* **PROBLEM DESCRIPTION**
Would you transcribe the data word for word?

* **DATA BLOCK**
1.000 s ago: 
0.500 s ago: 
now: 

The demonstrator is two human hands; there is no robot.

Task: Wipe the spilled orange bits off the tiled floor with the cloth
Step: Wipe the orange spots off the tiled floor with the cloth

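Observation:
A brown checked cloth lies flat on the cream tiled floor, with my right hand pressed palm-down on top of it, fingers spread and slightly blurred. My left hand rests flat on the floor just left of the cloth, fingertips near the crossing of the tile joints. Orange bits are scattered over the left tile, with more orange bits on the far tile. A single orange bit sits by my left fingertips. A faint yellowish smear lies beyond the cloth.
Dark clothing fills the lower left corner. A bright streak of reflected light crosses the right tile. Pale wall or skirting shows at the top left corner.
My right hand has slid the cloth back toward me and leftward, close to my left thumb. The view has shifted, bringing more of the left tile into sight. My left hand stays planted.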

* **SOLVED PROBLEM**
1.000 s ago: 
0.500 s ago: 
now: 

The demonstrator is two human hands; there is no robot.

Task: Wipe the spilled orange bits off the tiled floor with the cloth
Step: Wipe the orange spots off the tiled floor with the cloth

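Observation:
A brown checked cloth lies flat on the cream tiled floor, with my right hand pressed palm-down on top of it, fingers spread and slightly blurred. My left hand rests flat on the floor just left of the cloth, fingertips near the crossing of the tile joints. Orange bits are scattered over the left tile, with more orange bits on the far tile. A single orange bit sits by my left fingertips. A faint yellowish smear lies beyond the cloth.
Dark clothing fills the lower left corner. A bright streak of reflected light crosses the right tile. Pale wall or skirting shows at the top left corner.
My right hand has slid the cloth back toward me and leftward, close to my left thumb. The view has shifted, bringing more of the left tile into sight. My left hand stays planted.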

What the exercise required is now complete.